磐鹿六雁命は『日本書紀』にも記される人物で、景行天皇の東国巡幸に随行し、白蛤と鰹を用いた料理を献上したところ大いに賞賛されたと伝えられています。この故事により、高椅神社は日本における料理信仰の中心的存在とされ、境内には料理人有志によって建立された庖丁塚も見られます。
社伝によると、高椅神社の起源は景行天皇41年(西暦111年)にさかのぼります。日本武尊が東征の際、この地で国常立尊・天鏡尊・天萬尊を勧請し、戦勝を祈願したことが始まりとされています。その後、天武天皇12年(684年)に、当地を治めていた磐鹿六雁命の末裔である高橋氏が祖神を合祀し、「高椅神社」と称するようになりました。

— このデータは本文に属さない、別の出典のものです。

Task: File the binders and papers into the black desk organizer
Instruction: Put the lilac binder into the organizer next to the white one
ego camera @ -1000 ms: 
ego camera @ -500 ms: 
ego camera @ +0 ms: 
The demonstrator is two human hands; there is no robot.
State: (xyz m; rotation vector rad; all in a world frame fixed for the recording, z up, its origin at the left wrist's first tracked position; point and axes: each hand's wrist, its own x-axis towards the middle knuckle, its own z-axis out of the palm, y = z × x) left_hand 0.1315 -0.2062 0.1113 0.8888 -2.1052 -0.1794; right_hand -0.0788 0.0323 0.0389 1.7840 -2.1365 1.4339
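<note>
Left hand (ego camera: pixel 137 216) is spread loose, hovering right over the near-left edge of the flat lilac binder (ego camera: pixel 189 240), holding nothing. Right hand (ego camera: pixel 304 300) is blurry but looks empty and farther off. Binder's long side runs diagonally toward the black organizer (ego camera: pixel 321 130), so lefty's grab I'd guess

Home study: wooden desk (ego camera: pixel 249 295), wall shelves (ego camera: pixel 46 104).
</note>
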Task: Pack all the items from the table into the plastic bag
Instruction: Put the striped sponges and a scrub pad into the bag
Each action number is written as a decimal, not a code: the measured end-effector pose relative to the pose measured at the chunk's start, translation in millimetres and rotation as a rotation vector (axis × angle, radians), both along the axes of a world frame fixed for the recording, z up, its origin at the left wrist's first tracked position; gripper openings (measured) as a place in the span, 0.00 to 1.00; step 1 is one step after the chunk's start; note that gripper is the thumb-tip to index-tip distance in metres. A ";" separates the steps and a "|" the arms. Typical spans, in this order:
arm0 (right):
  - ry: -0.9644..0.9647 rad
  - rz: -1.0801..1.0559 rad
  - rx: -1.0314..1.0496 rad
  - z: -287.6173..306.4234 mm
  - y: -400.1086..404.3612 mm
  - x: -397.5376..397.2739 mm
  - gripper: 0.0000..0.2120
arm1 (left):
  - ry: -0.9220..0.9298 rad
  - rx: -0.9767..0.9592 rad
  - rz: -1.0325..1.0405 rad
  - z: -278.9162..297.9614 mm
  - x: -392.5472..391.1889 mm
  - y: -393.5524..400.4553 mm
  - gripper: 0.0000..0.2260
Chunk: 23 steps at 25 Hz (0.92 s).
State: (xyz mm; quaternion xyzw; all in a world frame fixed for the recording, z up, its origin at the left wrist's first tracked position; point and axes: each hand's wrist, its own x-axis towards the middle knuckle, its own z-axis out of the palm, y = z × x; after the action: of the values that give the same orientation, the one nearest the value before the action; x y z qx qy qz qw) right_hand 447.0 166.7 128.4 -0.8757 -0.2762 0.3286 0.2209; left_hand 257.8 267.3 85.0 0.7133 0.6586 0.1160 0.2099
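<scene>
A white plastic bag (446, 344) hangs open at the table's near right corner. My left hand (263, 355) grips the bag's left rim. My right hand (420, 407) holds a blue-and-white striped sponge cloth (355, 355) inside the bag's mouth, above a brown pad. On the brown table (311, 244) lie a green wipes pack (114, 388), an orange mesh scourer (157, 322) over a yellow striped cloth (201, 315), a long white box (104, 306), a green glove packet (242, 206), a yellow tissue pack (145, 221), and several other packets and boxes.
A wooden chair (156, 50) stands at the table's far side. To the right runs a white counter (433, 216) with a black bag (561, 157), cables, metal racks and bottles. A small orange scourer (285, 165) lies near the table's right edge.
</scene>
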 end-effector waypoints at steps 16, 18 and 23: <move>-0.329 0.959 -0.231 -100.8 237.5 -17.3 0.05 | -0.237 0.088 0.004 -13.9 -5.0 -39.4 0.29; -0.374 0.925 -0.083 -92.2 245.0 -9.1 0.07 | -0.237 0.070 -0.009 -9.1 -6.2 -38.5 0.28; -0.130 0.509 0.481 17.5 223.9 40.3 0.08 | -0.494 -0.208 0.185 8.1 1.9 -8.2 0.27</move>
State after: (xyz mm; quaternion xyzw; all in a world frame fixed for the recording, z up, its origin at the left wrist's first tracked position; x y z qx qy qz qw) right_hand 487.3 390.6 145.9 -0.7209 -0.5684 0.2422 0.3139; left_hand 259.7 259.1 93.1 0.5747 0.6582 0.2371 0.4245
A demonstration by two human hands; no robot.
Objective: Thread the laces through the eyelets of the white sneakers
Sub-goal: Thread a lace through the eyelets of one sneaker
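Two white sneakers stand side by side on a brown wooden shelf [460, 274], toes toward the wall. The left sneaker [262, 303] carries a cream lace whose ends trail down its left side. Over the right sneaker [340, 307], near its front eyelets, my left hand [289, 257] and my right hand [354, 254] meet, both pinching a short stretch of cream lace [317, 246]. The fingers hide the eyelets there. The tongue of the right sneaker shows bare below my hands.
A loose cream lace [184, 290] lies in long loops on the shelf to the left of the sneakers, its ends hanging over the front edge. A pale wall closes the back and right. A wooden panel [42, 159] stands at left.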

長元2年(1029年)には、境内で掘った井戸から大きな鯉が現れたという霊験があり、これを聞いた後一条天皇より「日本一社禁鯉宮」の勅額が下賜されました。以来、氏子の間では鯉を食さず、鯉にまつわる飾りや行事を避ける風習が続き、高椅神社は「鯉の明神」とも呼ばれるようになりました。
中世には下総国結城氏の保護を受け、結城政朝・政直・政勝・晴朝・秀康ら歴代城主からの寄進や祈願文が数多く残されています。特に結城秀康が越前福井へ移封された後も、代参による崇敬は明治維新まで続き、長きにわたり武家からの信仰を集めたことが分かります。
境内の楼門は、江戸時代中期の明和7年(1770年)に、結城城主水野氏の寄進によって再建されたものです。完成までに16年、延べ3909人もの人夫が動員されたと伝えられ、力強く安定感のある典型的な江戸中期建築として高く評価されています。現在は茅葺風の銅板葺き屋根となり、2017~2018年に大規模修復が行われました。
秋季例大祭で奉納される太々神楽は、小山市指定無形文化財で、古式ゆかしい舞が今も受け継がれています。また、夏越の祓に行われる茅の輪くぐりは、全国的にも珍しい四角形の茅の輪で知られ、参拝者の関心を集めています。
境内には「千年池」があり、6月には美しい蓮の花が咲き誇ります。静かな社叢と相まって、訪れる人に安らぎを与えてくれる風景は、高椅神社ならではの魅力です。
JR小山駅・思川駅から車で約25分、JR小金井駅から約15分、JR結城駅から約10分。市街地から少し離れた落ち着いた環境にあり、歴史と信仰に触れる観光に適した神社です。
高椅神社は、日本の食文化の源流と古代信仰を今に伝える貴重な存在です。小山市を訪れた際には、ぜひ足を運び、悠久の歴史と神聖な空気を体感してみてはいかがでしょうか。